■ DIRECTIONS:
Look through the lines below and extract each one that contains "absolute".

▼▼▼

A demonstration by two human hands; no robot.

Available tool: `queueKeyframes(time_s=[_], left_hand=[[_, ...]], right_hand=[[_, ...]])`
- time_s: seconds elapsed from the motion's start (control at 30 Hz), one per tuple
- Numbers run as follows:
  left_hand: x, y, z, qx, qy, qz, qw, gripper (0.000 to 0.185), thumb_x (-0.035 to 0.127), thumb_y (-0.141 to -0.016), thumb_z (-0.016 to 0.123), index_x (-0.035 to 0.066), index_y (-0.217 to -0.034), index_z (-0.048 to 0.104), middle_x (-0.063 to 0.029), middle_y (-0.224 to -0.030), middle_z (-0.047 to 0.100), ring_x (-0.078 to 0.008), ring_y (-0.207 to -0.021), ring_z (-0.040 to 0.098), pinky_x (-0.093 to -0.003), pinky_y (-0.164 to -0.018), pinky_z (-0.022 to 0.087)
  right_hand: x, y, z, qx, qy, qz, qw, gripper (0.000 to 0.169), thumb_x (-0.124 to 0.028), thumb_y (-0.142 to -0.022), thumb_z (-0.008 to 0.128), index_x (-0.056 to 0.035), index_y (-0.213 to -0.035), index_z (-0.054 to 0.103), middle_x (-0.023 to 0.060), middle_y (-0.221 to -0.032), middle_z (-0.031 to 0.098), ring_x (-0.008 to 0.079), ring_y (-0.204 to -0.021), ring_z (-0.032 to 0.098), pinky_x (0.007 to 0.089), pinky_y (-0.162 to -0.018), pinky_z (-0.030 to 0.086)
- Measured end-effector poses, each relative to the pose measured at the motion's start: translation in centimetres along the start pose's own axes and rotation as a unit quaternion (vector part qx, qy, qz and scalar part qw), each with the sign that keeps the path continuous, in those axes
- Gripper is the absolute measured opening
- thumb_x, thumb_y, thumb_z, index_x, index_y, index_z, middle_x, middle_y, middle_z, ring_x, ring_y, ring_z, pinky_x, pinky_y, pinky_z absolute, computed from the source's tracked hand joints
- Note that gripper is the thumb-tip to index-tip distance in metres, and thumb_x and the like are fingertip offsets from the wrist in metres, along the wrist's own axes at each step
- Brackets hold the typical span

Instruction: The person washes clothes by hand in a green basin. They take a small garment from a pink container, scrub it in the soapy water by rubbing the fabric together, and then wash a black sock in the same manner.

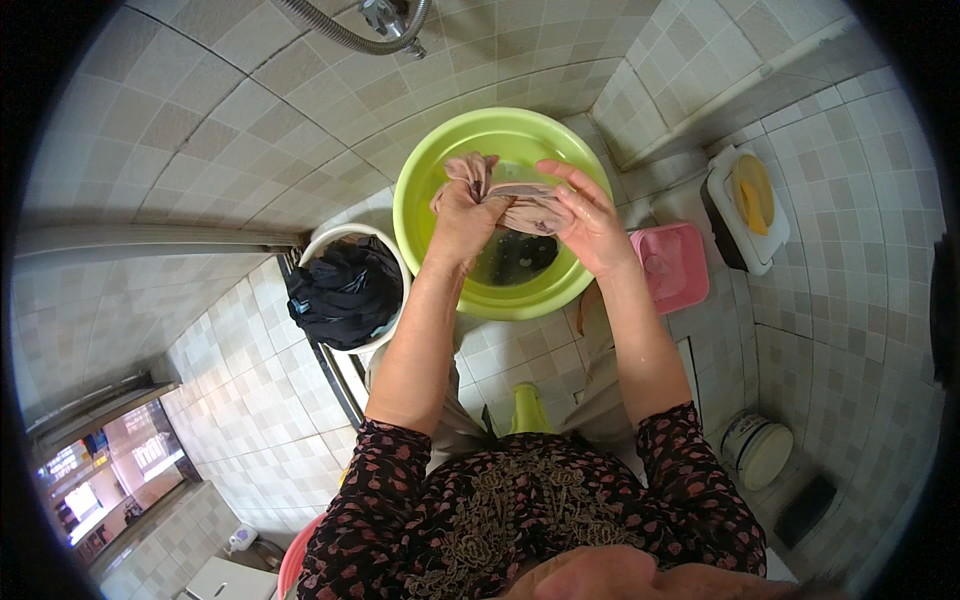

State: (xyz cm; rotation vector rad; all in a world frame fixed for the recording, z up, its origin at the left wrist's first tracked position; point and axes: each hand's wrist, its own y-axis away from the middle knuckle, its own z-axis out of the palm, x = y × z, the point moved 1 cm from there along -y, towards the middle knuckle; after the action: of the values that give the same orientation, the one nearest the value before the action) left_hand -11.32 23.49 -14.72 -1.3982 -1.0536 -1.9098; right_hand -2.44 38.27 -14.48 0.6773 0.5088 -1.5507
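Above a lime-green plastic basin, my left hand grips a bunched pinkish-beige cloth, part of which sticks up beyond my fist. My right hand is at the cloth's other end, with the thumb side against the fabric and some fingers lifted apart from it. The cloth is wrinkled and carries a small dark patterned mark. Below it, water lies in the basin, and a dark item sits under the surface. What the right palm covers is hidden.
A white bucket piled with dark clothes stands left of the basin. To the right are a pink plastic container and a white-lidded bin. A metal shower hose hangs above. A lidded tub stands lower right.
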Motion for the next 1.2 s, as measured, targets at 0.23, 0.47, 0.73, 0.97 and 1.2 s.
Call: queueKeyframes(time_s=[0.23,0.47,0.73,0.97,1.2], left_hand=[[0.0,0.1,-0.4,-0.127,0.384,-0.051,0.913,0.046,0.007,-0.087,0.053,0.002,-0.131,0.041,-0.0102,-0.120,0.052,-0.0208,-0.104,0.056,-0.0342,-0.090,0.046],[2.1,1.6,-0.6,-0.205,0.363,-0.013,0.909,0.054,0.016,-0.093,0.050,0.009,-0.142,0.028,-0.0084,-0.128,0.048,-0.0218,-0.114,0.050,-0.0370,-0.096,0.042],[0.7,0.5,-0.3,-0.141,0.190,0.029,0.971,0.055,0.013,-0.091,0.052,0.009,-0.141,0.028,-0.0069,-0.138,0.035,-0.0160,-0.123,0.038,-0.0295,-0.101,0.033],[-0.3,-1.2,-3.1,0.076,0.192,0.053,0.977,0.040,0.007,-0.089,0.055,0.009,-0.127,0.043,-0.0052,-0.126,0.046,-0.0159,-0.114,0.044,-0.0291,-0.097,0.037],[-0.2,-1.0,-2.1,0.033,-0.022,0.144,0.989,0.038,0.026,-0.097,0.042,0.001,-0.126,0.047,-0.0089,-0.126,0.050,-0.0175,-0.110,0.048,-0.0309,-0.097,0.037]], right_hand=[[2.2,-1.0,-1.0,0.053,-0.023,0.026,0.998,0.029,-0.013,-0.093,0.051,-0.0006,-0.120,0.047,0.0130,-0.108,0.057,0.0209,-0.102,0.058,0.0345,-0.086,0.048],[2.2,-1.0,-1.8,0.075,0.099,-0.003,0.992,0.024,-0.025,-0.094,0.054,-0.0042,-0.106,0.054,0.0044,-0.090,0.059,0.0140,-0.076,0.058,0.0259,-0.066,0.045],[0.7,-0.1,-2.3,0.069,0.284,-0.030,0.956,0.021,-0.025,-0.095,0.049,-0.0049,-0.097,0.056,0.0052,-0.087,0.059,0.0144,-0.077,0.056,0.0294,-0.067,0.045],[-2.9,0.0,-4.0,0.153,-0.028,-0.205,0.966,0.012,-0.018,-0.094,0.050,-0.0073,-0.101,0.052,0.0061,-0.099,0.060,0.0182,-0.094,0.058,0.0375,-0.080,0.047],[-3.1,0.2,-4.7,0.242,0.012,-0.177,0.954,0.012,-0.017,-0.094,0.050,-0.0079,-0.101,0.054,0.0026,-0.093,0.060,0.0149,-0.086,0.058,0.0291,-0.071,0.043]])
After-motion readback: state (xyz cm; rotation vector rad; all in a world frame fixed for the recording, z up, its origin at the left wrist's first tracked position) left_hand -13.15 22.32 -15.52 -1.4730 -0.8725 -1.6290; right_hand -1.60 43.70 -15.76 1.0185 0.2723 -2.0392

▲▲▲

■ ANSWER TO THIS TASK:
- Gripper is the absolute measured opening
- thumb_x, thumb_y, thumb_z, index_x, index_y, index_z, middle_x, middle_y, middle_z, ring_x, ring_y, ring_z, pinky_x, pinky_y, pinky_z absolute, computed from the source's tracked hand joints

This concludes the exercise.